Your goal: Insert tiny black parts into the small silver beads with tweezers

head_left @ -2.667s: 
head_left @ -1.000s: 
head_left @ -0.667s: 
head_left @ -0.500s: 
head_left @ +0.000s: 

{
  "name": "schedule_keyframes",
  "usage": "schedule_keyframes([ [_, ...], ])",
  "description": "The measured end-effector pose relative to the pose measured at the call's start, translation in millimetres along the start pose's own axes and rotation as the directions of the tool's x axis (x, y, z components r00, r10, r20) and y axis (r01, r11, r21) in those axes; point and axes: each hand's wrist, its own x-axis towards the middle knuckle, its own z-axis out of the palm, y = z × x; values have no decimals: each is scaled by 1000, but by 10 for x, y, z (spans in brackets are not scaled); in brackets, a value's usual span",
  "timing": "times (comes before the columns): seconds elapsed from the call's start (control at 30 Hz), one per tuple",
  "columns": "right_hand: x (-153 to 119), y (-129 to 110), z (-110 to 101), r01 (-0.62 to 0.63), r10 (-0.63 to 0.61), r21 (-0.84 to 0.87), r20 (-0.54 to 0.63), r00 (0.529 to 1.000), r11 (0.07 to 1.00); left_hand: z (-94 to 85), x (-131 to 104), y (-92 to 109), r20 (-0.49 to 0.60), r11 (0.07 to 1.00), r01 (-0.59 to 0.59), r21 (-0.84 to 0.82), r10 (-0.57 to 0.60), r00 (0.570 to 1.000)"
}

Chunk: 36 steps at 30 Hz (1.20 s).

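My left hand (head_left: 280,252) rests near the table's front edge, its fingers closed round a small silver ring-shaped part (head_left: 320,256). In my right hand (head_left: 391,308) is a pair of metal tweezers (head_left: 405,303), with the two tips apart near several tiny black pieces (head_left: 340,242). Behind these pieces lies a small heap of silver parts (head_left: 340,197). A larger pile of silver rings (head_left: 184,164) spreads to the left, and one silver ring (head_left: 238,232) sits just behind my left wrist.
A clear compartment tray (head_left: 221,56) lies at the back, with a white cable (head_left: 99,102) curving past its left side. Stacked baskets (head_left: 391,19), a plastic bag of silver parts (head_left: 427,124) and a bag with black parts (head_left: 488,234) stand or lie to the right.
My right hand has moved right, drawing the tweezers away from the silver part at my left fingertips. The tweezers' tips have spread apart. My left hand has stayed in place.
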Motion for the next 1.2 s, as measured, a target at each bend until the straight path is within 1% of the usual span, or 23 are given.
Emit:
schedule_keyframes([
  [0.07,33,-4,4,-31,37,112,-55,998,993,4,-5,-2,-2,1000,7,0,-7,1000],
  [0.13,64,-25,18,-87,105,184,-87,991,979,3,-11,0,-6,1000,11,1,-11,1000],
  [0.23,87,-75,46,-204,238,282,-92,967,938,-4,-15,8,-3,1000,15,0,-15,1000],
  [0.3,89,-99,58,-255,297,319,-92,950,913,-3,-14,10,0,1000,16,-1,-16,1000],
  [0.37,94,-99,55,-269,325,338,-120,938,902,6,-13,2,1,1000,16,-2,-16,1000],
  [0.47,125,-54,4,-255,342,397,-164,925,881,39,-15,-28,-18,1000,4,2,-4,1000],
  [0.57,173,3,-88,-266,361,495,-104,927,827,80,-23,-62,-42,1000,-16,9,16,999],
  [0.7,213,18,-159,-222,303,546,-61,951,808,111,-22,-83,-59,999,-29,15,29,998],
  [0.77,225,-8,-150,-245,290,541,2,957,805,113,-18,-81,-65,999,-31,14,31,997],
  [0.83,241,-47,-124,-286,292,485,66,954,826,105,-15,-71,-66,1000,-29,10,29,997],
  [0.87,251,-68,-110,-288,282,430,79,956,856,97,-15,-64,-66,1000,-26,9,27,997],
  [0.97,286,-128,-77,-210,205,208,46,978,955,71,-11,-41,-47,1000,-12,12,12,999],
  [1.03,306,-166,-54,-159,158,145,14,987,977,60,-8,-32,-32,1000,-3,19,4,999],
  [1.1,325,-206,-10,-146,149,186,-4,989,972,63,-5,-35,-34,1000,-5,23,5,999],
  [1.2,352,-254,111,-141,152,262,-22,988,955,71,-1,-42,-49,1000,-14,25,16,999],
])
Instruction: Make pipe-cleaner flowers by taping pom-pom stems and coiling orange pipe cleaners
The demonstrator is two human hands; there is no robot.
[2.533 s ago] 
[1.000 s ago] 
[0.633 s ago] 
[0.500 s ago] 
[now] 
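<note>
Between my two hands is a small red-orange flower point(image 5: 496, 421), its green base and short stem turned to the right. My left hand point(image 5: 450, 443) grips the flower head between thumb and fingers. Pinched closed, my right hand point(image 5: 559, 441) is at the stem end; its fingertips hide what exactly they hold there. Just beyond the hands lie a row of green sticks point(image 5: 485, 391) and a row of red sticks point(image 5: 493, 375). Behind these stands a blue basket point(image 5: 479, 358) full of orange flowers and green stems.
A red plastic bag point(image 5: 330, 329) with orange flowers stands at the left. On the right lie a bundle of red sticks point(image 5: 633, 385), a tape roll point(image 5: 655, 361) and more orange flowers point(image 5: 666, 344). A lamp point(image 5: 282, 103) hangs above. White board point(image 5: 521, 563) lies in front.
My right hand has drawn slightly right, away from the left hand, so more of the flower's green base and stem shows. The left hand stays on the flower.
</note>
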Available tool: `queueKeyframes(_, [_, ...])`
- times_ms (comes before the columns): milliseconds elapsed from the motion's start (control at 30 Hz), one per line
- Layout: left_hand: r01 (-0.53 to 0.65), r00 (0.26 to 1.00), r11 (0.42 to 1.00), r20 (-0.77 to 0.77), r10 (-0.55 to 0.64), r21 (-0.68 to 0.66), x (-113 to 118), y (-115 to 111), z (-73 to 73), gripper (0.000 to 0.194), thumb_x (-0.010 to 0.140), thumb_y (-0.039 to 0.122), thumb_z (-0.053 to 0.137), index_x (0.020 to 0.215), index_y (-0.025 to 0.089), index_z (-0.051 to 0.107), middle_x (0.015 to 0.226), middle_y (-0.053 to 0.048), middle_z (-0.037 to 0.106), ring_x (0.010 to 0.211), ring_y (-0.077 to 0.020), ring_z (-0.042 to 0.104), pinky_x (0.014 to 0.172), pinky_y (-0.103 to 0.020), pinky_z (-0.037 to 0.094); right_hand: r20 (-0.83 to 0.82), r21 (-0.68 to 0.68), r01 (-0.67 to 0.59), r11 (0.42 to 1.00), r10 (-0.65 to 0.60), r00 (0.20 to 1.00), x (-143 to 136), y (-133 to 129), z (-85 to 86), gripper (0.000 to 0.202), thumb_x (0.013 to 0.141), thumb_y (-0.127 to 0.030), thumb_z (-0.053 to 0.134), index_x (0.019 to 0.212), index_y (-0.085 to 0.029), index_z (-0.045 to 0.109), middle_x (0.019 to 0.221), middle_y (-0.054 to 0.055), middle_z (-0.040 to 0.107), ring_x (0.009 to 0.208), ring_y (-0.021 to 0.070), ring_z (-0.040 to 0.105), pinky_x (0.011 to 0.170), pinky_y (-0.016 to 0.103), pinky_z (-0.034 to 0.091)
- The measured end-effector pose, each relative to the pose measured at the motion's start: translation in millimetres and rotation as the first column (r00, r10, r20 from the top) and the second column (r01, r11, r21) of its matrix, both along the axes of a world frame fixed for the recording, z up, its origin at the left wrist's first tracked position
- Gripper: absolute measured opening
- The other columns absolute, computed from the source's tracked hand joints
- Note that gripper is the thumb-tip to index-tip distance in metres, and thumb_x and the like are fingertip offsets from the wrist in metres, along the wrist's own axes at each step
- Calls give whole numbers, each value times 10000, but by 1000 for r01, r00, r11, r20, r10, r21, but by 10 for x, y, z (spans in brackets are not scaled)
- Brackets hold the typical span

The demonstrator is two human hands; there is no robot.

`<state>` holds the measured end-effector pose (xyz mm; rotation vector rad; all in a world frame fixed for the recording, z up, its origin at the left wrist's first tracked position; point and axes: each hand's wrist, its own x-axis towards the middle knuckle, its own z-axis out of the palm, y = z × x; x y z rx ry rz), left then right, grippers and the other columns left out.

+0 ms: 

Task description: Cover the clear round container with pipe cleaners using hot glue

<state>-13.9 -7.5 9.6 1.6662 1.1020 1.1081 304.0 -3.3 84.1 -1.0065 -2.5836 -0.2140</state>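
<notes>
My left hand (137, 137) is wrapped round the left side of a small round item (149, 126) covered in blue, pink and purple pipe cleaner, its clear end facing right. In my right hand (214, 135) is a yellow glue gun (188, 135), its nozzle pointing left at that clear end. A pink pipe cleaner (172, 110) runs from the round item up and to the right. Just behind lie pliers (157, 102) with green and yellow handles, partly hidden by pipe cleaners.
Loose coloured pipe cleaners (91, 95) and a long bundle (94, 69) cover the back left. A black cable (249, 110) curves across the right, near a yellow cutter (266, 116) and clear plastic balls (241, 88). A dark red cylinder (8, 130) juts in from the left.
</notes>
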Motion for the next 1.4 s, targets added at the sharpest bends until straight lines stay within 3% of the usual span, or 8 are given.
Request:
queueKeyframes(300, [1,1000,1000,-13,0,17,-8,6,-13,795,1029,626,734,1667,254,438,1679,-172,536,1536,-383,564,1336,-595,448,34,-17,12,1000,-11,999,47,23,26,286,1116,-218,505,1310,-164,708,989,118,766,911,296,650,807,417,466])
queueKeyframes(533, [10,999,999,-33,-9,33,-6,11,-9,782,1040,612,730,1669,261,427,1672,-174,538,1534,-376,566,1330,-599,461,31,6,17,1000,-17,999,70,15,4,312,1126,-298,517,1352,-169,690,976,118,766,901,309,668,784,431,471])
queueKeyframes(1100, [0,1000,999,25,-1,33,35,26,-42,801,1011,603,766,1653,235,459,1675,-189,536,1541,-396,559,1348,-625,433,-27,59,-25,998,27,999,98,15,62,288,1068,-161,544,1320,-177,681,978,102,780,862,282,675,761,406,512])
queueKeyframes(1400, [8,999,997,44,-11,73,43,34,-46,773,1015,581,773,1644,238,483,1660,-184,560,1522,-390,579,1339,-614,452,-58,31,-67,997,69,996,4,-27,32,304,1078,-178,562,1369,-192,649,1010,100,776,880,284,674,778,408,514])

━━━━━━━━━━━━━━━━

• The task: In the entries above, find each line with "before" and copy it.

• Answer to the problem:
  "timing": "times (comes before the columns): seconds elapsed from the call's start (control at 30 Hz), one per tuple",
- times_ms (comes before the columns): milliseconds elapsed from the motion's start (control at 30 Hz), one per line

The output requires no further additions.